1998: Jerry Springer Gets College Kids To Make Each Other Cry
Jerry Springer has lived a complicated life. Did you know he used to be the mayor of Cincinnati? Did you also know that in 1974, when he worked on the Cincinnati City Council, he was embroiled in a sex scandal that became public after he bounced a check to a prostitute? My point is, Springer has lived a rich and full life, and hosting The Jerry Springer Show for the past 24 years has only been one thrilling part of it.
During this clip — filmed in 1998, when Jerry and his show were at peak relevance — Springer hosts a beachside segment called "Roommate Confessions," where one man makes another man weep by confessing to "get jiggy" with his girlfriend (his words, not mine — I have some journalistic intergrity, damn it!).
1999: MTV Investigates How Badly People Will Debase Themselves For Money (Answer: Badly!)
On a show called "I'm Spring Broke" — also hosted by Jerry Springer — contestants explored the depths they would sink to in order to get some money to take one last trip to Senor Frog's. In this clip, Shelly pushes her — and our — emotional and psychological limits by basically tarring and feathering herself on national television for an unknown amount of money. The feathers washed off her body, sure, but did they ever wash off her soul?
1999: Britney Spears Says "Freak On A Leash"
Technically, this is mostly a video of the Goo Goo Dolls performing "Slide." But to me, the real selling point here is the first few seconds on the clip, where Britney says "Korn with 'Freak on a Leash.'" Also in this clip, Goo Goo Dolls uphold the fine tradition of "serious" rock bands gritting their teeth through an MTV Spring Break performance, as it were a pain on par with holding in diarrhea.
Also, did you know "Slide" is a song about a man having conflicted feelings about his girlfriend's abortion? Yeah, I know, what says "spring breaaaaaaak!" more than that? Those guys doing cannonballs into a pool mid-song really hammer that complex emotional message home.
1999: Nu Metal + Violent Wrestling = A Bizarrely Bored Audience
It might be hard to believe now, but there was a time in the late '90s when an aggressive form of metal dubbed "nu metal" topped all the pop charts. It was ecstasy for the genre's fans, and for those who were not fans, it felt like getting a Mountain Dew: Code Red enema every time you turned on MTV.
This clip gets at the heart of that divide, by pairing nu metal stars Fear Factory with some of the era's brightest stars of pro wrestling — and then stocking the audience almost exclusively with bored folks who are more interested in figuring out where their next Bahama Mama is coming from than watching these pro wrestlers literally beat each other's heads in for their entertainment. Even Kid Rock barely seems to care!
2000: Whipped Cream Bikinis Fulfill Your FDA Minimum Requirements For Dairy Consumption
There's no sound in this clip, which ran in 2000, but even without any sound or context, we can agree that watching people pour whipped cream on their pleasure parts is pretty fun. I mean, obviously they're wearing underwear under there because no stray balls pop out, but I still appreciate the effort.

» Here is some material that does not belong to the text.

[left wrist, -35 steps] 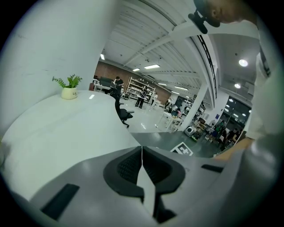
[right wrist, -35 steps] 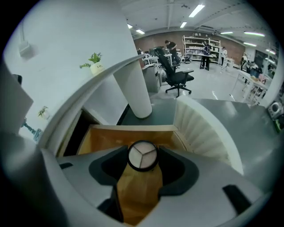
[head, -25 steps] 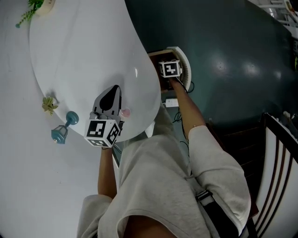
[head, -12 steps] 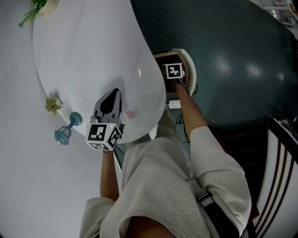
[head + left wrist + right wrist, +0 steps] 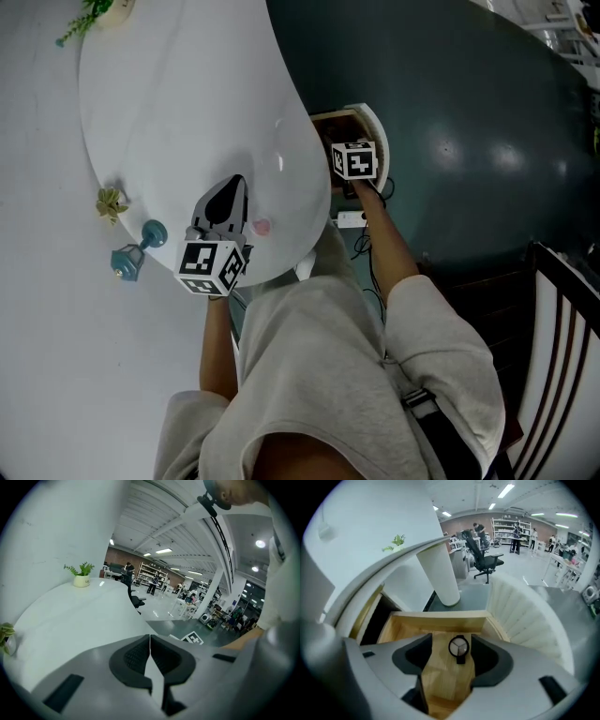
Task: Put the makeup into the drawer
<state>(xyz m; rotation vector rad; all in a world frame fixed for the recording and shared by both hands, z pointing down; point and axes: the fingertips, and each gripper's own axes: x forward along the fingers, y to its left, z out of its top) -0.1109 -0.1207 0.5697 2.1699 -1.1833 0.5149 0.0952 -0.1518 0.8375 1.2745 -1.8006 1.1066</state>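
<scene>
The makeup, a round black compact with a pale lid, lies on the wooden floor of the open drawer. My right gripper hangs above it, pointing steeply down. Its jaws are open to either side of the compact and do not touch it. In the head view the right gripper's marker cube covers its jaws over the drawer, whose curved white front stands out past the table edge. My left gripper rests over the white table; it is shut and empty.
A small pink item lies on the table just right of the left gripper. A teal goblet and a small plant stand at the table's left; a potted plant at the far end. A white table leg rises behind the drawer. A dark chair stands at the right.
The right gripper has lifted up out of the drawer, its cube now larger and nearer in the head view. The left gripper has stayed where it was, still shut.
</scene>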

And again, Jerry Springer looks upon the whole thing from the distance, both exhausted and bemused, like an ancient god trying to decide whether to spare us or destroy us with a tidal wave. I don't know which one is the right decision either, Jerry!

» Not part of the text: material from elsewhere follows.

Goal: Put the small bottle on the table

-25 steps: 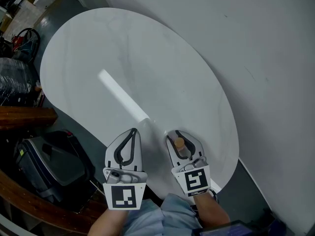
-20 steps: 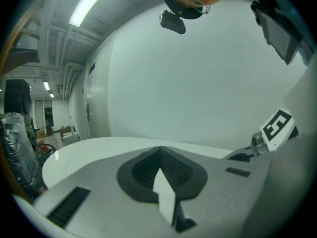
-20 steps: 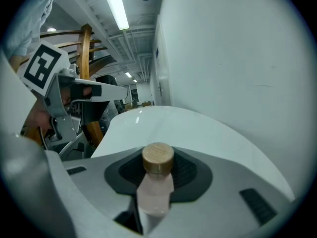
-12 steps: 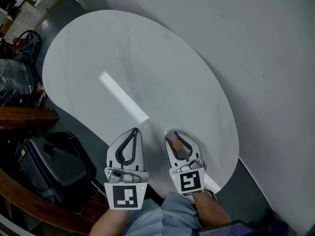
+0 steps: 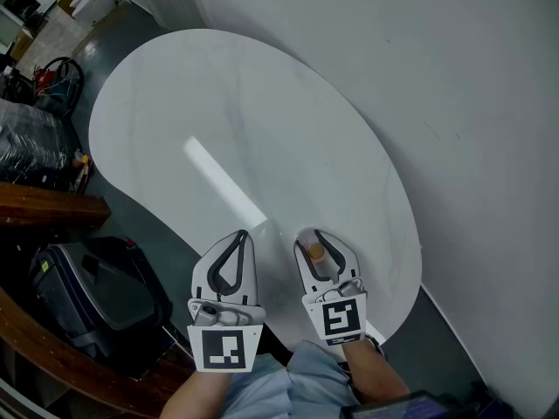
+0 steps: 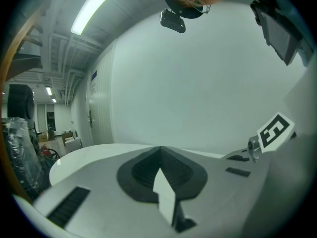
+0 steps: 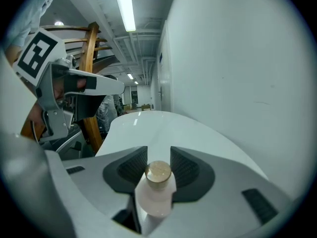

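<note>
There is one small bottle [image 5: 317, 252], and it stands upright between the jaws of the right hand-held gripper [image 5: 316, 238], with a round tan cap [image 7: 158, 172] on top and a pale, whitish body [image 7: 156, 197]. The body is not see-through, so I cannot tell what is inside it. The jaws of this hand-held gripper are opening and stand wide, one on each side of the bottle neck, and the pads do not appear to press on it. The left hand-held gripper [image 5: 238, 234] is just beside the right one. Its jaws are closed together to a point [image 6: 159, 150] and nothing is between them. Both are over the near part of one white oval bench [image 5: 262, 120], close to its near edge, and the bottle is also at this near end. Ahead of the two hand-held grippers the bench top stretches away as a wide white surface, crossed by one bright stripe of reflected light [image 5: 223, 182]. On the right, the curved edge of the bench runs near a pale wall [image 5: 454, 103]. On the left, beyond the edge, a dark bag [image 5: 83, 295] lies on the floor beside a brown wooden rail [image 5: 44, 208]. In total: one bottle, two hand-held grippers, one bench.
</note>
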Demonstrator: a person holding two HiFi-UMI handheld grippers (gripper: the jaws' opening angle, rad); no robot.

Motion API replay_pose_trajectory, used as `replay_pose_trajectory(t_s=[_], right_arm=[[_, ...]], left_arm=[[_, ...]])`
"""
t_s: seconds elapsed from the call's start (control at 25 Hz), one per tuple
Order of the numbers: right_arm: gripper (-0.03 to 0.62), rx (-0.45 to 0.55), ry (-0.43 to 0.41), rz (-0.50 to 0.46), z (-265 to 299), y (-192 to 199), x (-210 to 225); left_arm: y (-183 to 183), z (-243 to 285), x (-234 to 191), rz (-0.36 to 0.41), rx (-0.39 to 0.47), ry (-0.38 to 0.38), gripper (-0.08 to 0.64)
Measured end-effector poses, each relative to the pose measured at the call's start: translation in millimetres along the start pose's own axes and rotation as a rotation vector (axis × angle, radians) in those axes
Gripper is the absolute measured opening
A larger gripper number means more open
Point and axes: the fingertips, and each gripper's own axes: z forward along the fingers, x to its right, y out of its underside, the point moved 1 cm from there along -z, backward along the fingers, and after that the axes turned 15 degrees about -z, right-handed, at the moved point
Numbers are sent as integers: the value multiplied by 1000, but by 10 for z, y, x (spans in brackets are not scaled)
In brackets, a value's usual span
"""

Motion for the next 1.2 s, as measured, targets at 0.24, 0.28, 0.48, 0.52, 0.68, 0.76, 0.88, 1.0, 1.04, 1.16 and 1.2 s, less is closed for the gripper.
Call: replay_pose_trajectory(t_s=[0.24, 0.28, 0.48, 0.52, 0.68, 0.76, 0.88, 1.0, 1.04, 1.16, 1.2], right_arm=[[132, 78, 18, -46, -110, -243, 112], [112, 94, 22, -47, -145, -293, 138], [17, 154, 69, -13, -371, -550, 340], [11, 145, 82, -1, -426, -587, 390], [3, 163, 118, -5, -608, -709, 502], [2, 189, 120, -2, -671, -702, 517], [2, 214, 127, 2, -748, -706, 556], [2, 223, 145, -8, -820, -739, 592], [2, 228, 148, -14, -841, -757, 594], [2, 248, 150, -27, -892, -794, 585], [2, 250, 155, -31, -910, -814, 598]], left_arm=[[-135, -38, 140, 1, 60, 16, 3], [-158, -48, 170, 2, 72, 20, 3], [-265, -69, 355, 19, 126, 57, 3], [-285, -72, 399, 17, 136, 60, 3], [-383, -109, 570, 31, 179, 82, 3], [-441, -135, 640, 36, 203, 94, 3], [-514, -177, 734, 118, 227, 116, 3], [-577, -212, 834, 290, 243, 150, 3], [-595, -222, 867, 347, 247, 161, 3], [-632, -251, 952, 460, 253, 184, 3], [-638, -259, 974, 467, 254, 186, 3]])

2004: Jessica Simpson Is Mentally Elsewhere
Before she became a fashion and questionable beauty product magnate, Jessica Simpson was a singer. And though she didn't really quit music until 2010, this performance seemed to provide hints of exactly how invested she was in her singing. Focus on Simpson's confusing facial expressions, which look like she's having a conversation with an invisible person directly in front of her, abut something totally unrelated to the song she's singing. What are they talking about? How she wants to give up her life of pop stardom in order to run a wig empire? Alas, we'll never know.